## The problem
In the entries that follow, find the line containing "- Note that"; from there, copy every line exactly through the line containing "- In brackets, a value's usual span".

————

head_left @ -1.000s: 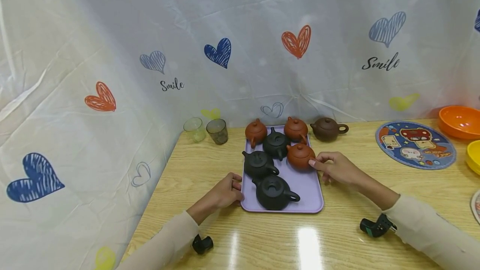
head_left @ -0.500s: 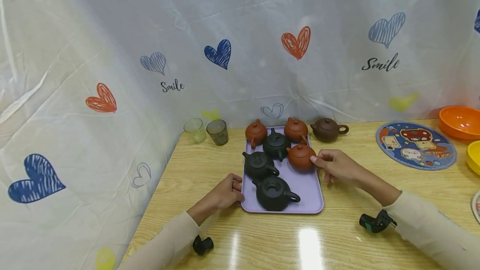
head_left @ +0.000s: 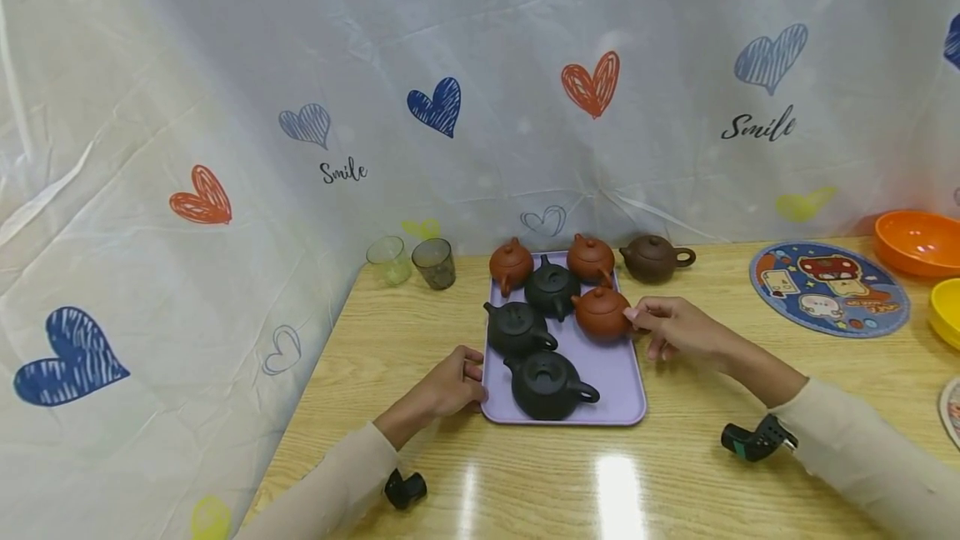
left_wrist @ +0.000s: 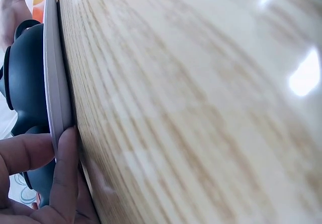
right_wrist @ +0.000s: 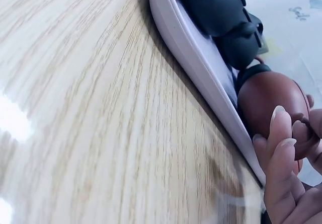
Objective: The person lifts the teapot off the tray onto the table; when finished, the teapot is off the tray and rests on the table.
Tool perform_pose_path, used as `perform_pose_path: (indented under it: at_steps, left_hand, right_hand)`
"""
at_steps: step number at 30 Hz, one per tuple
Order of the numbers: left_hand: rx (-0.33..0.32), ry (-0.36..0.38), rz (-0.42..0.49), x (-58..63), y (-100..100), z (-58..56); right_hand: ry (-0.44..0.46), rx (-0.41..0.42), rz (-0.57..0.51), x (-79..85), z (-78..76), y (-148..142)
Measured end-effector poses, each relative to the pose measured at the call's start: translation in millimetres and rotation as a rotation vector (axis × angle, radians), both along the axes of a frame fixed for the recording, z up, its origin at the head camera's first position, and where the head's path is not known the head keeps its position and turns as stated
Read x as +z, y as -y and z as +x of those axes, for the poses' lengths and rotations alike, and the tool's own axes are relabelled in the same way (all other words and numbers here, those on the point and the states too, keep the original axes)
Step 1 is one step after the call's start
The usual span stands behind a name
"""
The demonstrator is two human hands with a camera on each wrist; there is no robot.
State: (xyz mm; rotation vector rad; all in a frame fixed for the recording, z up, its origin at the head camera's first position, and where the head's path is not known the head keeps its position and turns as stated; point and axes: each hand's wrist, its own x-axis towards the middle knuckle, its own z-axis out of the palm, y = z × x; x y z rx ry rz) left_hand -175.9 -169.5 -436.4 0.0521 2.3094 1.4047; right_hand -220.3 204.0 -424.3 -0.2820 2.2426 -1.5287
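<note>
A lilac tray (head_left: 615,394) bears several small teapots. My left hand (head_left: 452,383) pinches its left rim; in the left wrist view the thumb and a finger (left_wrist: 65,168) lie on either side of the rim. At the tray's right side my right hand (head_left: 678,330) pinches the handle of a reddish-brown teapot (head_left: 602,313), which sits upright on the tray. In the right wrist view that teapot (right_wrist: 271,98) has fingers round its handle. Black teapots stand left and in front: a near one (head_left: 546,386), a left one (head_left: 516,327) and a far one (head_left: 552,286).
More reddish teapots, left (head_left: 512,265) and right (head_left: 591,258), occupy the tray's far end. Behind my right hand stands a dark brown teapot (head_left: 654,258). Two glasses, green (head_left: 390,260) and grey (head_left: 435,263), stand far left. Rightward lie a round mat (head_left: 828,288) and an orange bowl (head_left: 918,244).
My right hand has shifted slightly to the right at the reddish-brown teapot's handle, and the teapot has edged right too. The left hand keeps its hold on the tray.
</note>
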Motion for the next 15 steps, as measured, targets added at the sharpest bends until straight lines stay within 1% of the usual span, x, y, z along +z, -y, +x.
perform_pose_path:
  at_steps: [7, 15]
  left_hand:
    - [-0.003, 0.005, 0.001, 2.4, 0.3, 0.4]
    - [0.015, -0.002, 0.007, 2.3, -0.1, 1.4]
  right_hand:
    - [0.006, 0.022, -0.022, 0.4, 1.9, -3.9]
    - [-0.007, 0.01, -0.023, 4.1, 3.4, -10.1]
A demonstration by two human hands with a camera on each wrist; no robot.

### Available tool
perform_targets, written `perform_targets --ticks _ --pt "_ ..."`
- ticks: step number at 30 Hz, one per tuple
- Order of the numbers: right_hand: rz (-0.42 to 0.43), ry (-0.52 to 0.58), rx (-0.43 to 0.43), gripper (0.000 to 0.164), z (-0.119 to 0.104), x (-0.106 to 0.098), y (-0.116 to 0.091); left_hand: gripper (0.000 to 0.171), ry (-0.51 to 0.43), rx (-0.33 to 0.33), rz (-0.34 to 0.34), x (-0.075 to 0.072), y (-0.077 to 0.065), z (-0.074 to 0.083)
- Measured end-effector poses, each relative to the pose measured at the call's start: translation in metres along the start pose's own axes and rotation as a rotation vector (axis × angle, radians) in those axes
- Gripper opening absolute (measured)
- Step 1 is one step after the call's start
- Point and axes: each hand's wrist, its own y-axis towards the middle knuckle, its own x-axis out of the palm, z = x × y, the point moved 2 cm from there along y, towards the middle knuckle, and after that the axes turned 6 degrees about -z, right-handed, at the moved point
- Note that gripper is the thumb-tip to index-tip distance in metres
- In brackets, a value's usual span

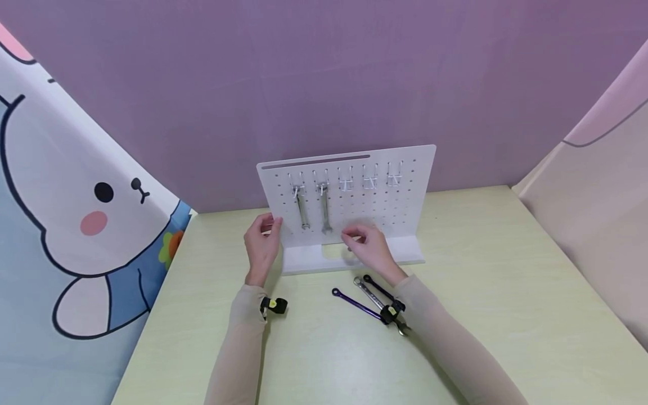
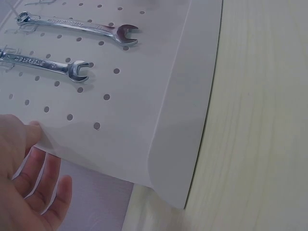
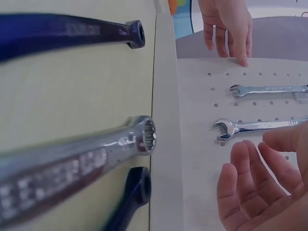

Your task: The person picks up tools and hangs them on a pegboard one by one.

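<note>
A white pegboard (image 1: 374, 211) stands upright on its base. Two silver combination wrenches hang from its left hooks: a smaller wrench (image 1: 302, 211) and a longer wrench (image 1: 325, 211) beside it. My left hand (image 1: 262, 242) grips the board's left edge, thumb on the front face and the other fingers past the edge. Close to the longer wrench's lower end is my right hand (image 1: 370, 247), fingers loosely bent and nothing held. On the table below lie a purple wrench (image 1: 354, 302), a silver wrench (image 1: 368, 291) and a dark wrench (image 1: 377, 286), partly hidden by the right wrist's strap.
Three wire hooks (image 1: 370, 181) without wrenches line the board's upper right. The light wooden table (image 1: 486, 281) extends on both sides. Behind the board hangs a purple cloth (image 1: 324, 79), with a cartoon-printed cloth (image 1: 71, 185) on the left.
</note>
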Motion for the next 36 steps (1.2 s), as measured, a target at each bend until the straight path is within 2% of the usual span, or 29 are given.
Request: perform_targets --ticks 7,18,28,36 --pt "-0.069 0.001 0.025 0.03 0.007 0.0 -0.01 0.026 0.005 0.001 0.0 0.0 -0.001 0.0" --pt "-0.169 -0.059 0.061 0.028 0.01 0.001 -0.032 0.026 0.002 -0.013 -0.005 0.0 -0.003 0.0" --pt "-0.242 -0.11 0.053 0.029 0.015 -0.001 -0.051 0.029 0.01 -0.011 -0.013 0.001 0.001 0.002" --pt "-0.293 -0.132 0.024 0.025 0.02 -0.002 -0.068 0.027 -0.007 -0.012 -0.002 -0.002 -0.001 0.004"
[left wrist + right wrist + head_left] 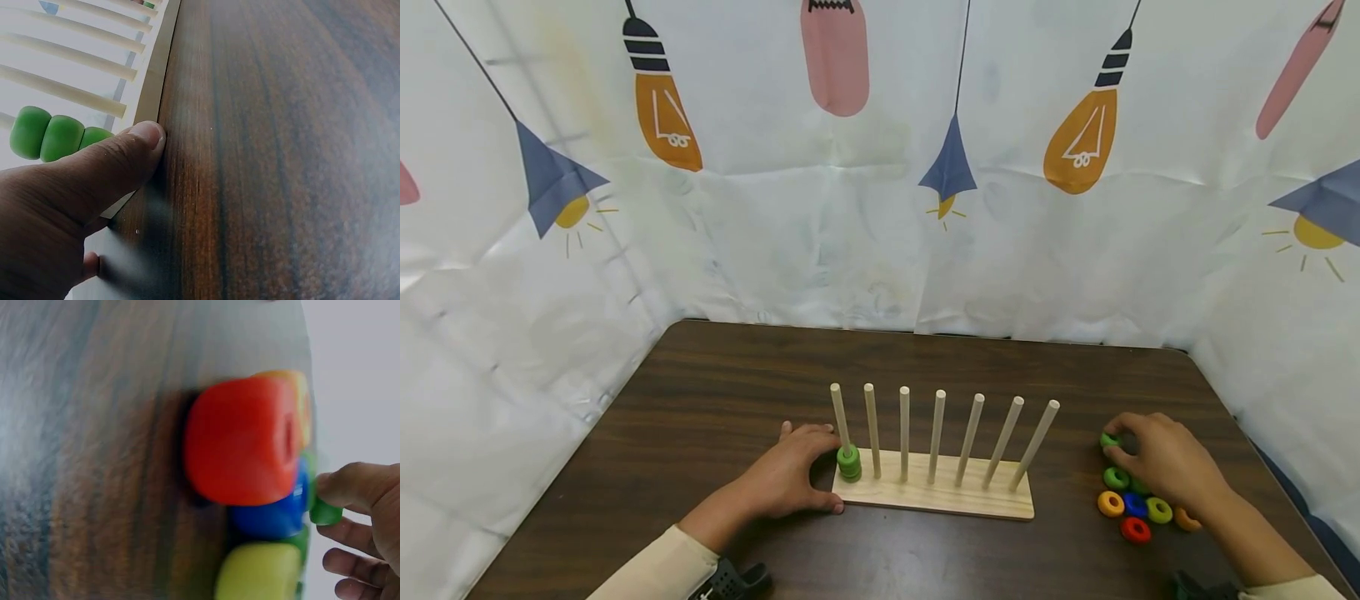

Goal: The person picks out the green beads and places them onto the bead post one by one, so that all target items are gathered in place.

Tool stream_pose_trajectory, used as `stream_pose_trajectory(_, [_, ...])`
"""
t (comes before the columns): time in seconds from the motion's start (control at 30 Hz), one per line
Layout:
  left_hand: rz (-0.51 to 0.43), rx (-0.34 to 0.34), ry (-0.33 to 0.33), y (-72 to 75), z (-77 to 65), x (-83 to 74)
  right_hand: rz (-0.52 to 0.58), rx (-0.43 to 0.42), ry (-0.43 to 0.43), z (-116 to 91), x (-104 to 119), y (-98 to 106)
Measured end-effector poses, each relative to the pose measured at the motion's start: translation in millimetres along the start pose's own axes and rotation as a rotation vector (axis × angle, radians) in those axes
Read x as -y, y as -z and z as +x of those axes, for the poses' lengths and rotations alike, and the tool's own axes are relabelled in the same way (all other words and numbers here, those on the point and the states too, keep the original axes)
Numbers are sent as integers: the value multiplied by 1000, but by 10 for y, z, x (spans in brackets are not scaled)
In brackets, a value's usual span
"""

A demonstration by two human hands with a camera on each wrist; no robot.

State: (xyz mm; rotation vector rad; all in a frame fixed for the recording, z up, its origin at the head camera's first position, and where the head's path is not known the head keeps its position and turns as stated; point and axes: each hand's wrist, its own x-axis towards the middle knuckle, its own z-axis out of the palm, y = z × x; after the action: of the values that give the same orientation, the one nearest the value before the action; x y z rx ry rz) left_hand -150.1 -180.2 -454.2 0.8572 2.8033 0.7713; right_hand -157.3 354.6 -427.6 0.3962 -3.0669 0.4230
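A small green ring (1108,439) is pinched between the thumb and fingers of the person's right hand (1168,465), at the far edge of a cluster of loose rings. Just nearer than that hand's fingertips lies another green ring (1116,472); then an orange ring (1103,503), a blue ring (1135,505) and a yellow-green ring (1160,502) side by side, with a red ring (1136,538) nearest the viewer. A second orange ring (1187,522) shows partly below the right wrist.

Well to the left, the left hand (786,477) grips the end of a wooden peg board (932,494), thumb at its front edge, fingers spread wide toward the back. Seven upright pegs stand on it; the one closest to the left hand carries three stacked green rings (850,467).

Beneath both hands is a dark wood-grain table (760,358). Beyond them hangs white cloth (850,250) printed with lamps and bulbs.
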Motion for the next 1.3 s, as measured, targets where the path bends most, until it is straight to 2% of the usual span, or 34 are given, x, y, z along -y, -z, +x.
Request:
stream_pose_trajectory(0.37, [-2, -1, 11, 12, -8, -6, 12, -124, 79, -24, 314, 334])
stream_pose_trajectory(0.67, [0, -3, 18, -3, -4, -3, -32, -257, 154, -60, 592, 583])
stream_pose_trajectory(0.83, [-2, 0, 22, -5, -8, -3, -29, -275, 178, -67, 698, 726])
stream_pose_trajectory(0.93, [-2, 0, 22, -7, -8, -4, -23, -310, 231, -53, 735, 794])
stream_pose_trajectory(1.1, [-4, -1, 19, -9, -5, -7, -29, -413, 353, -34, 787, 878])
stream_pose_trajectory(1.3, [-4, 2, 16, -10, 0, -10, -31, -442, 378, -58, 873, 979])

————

## Task solution
- Note that gripper is the thumb-tip to index-tip distance in metres
- In brackets, a value's usual span

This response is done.